**EXERCISE AIM**. Return the listing in full and exactly, but without a single picture.

**PROVIDED DATA**.

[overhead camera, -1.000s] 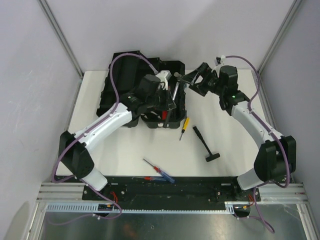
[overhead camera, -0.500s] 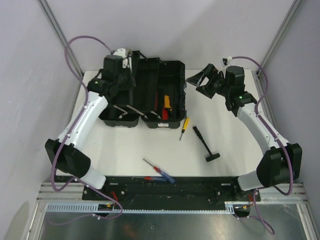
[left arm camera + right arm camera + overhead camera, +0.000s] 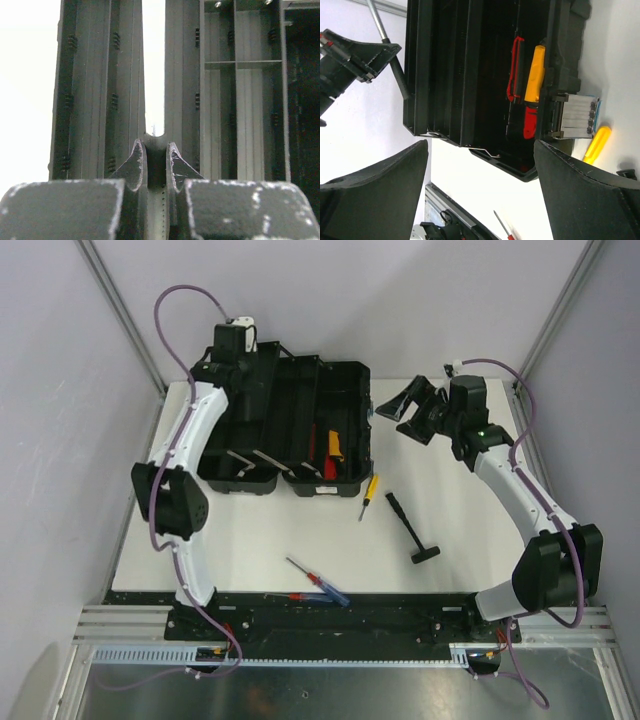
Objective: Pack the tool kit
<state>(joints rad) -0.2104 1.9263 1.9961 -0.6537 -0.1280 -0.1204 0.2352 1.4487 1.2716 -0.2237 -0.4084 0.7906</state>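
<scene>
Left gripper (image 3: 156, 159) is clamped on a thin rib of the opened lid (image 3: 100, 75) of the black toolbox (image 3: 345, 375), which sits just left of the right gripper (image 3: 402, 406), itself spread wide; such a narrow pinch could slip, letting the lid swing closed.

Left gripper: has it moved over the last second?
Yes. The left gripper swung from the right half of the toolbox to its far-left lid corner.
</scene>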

**ANSWER TO THIS EXERCISE**.
[overhead camera, -1.000s] 
[overhead camera, -0.500s] 
[left arm camera + right arm camera + overhead camera, +0.000s] 
Objective: Pack the tool kit
<state>(joints rad) -0.2104 1.9263 1.9961 -0.6537 -0.1280 -0.1204 0.2352 1.4487 1.2716 -0.2237 -0.4084 0.7906</state>
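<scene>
Left gripper (image 3: 156, 159) is clamped on a thin rib of the opened lid (image 3: 100, 75) of the black toolbox (image 3: 345, 375), which sits just left of the right gripper (image 3: 402, 406), itself spread wide; such a narrow pinch could slip, letting the lid swing closed.

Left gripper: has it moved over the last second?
Yes. The left gripper swung from the right half of the toolbox to its far-left lid corner.
</scene>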

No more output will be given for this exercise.